Identify all lines of the data containing the string "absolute" and copy them.

**SUPPLIED INFORMATION:**
————
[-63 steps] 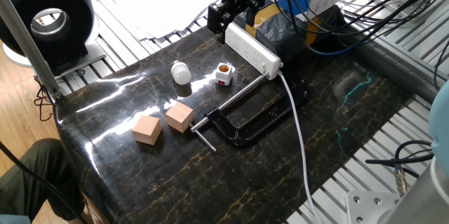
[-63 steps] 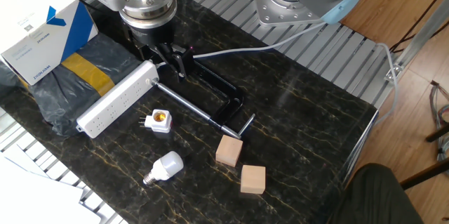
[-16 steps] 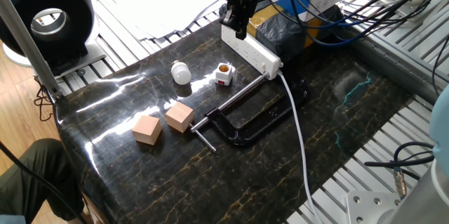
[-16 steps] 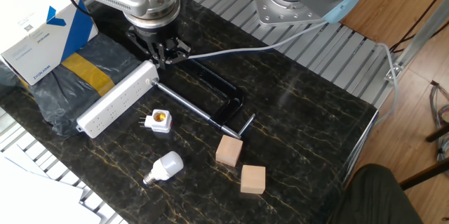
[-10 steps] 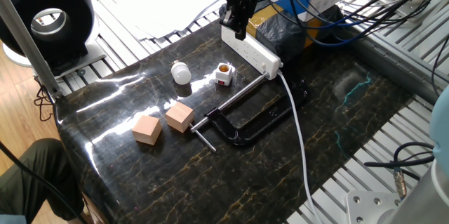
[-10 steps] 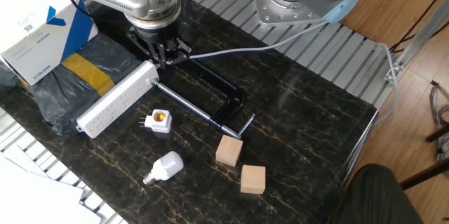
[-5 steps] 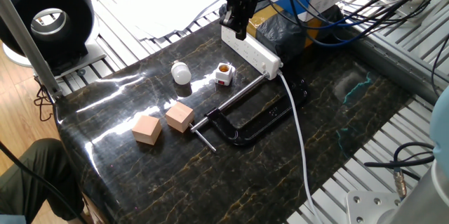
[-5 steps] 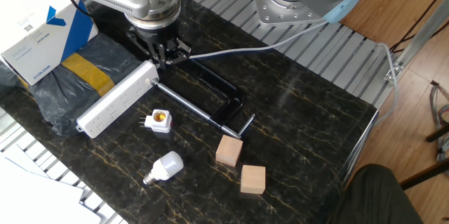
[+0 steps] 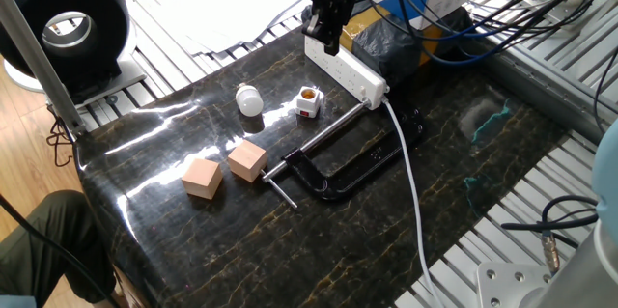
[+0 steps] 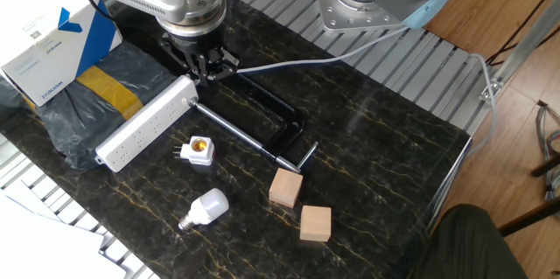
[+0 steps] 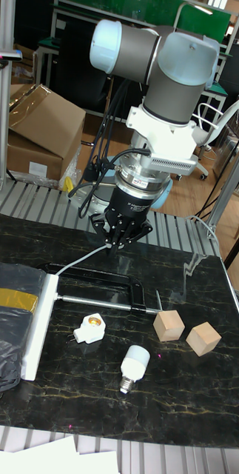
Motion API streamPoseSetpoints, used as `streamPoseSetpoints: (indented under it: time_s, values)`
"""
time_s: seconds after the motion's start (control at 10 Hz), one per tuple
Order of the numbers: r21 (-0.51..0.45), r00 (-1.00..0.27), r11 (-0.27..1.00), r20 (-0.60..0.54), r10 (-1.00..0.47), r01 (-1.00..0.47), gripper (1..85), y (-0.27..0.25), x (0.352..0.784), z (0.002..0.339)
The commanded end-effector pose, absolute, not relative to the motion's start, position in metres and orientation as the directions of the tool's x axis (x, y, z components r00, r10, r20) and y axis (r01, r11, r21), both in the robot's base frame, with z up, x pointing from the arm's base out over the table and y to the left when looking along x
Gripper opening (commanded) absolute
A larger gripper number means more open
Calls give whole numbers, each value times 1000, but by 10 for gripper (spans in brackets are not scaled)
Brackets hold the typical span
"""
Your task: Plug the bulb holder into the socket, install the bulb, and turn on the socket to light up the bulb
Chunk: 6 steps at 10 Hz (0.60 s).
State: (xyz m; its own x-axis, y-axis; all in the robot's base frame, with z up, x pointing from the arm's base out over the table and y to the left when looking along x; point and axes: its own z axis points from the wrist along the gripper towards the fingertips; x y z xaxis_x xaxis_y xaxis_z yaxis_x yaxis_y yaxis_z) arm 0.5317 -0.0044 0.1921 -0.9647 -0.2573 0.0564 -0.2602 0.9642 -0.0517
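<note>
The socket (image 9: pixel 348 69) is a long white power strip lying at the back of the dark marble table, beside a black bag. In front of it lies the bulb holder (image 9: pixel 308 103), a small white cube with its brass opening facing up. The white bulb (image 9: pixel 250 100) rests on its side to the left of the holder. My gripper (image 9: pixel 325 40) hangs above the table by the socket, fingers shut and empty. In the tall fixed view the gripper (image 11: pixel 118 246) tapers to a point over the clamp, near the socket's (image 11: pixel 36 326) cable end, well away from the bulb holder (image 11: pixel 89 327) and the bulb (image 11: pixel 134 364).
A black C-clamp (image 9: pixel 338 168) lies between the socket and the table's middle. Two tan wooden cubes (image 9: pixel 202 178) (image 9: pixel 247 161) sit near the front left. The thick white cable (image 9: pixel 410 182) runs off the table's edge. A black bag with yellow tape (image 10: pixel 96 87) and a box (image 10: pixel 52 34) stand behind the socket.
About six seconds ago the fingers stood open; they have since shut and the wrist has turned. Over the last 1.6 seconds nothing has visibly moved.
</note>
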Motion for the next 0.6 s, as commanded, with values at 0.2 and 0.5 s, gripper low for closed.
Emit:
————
**RESPONSE BELOW:**
The commanded end-effector pose, absolute, not relative to the motion's start, position in metres and orientation as the directions of the tool's x axis (x, y, z components r00, r10, r20) and y axis (r01, r11, r21), both in the robot's base frame, with z up, x pointing from the arm's base out over the table and y to the left when looking along x
Gripper opening (commanded) absolute

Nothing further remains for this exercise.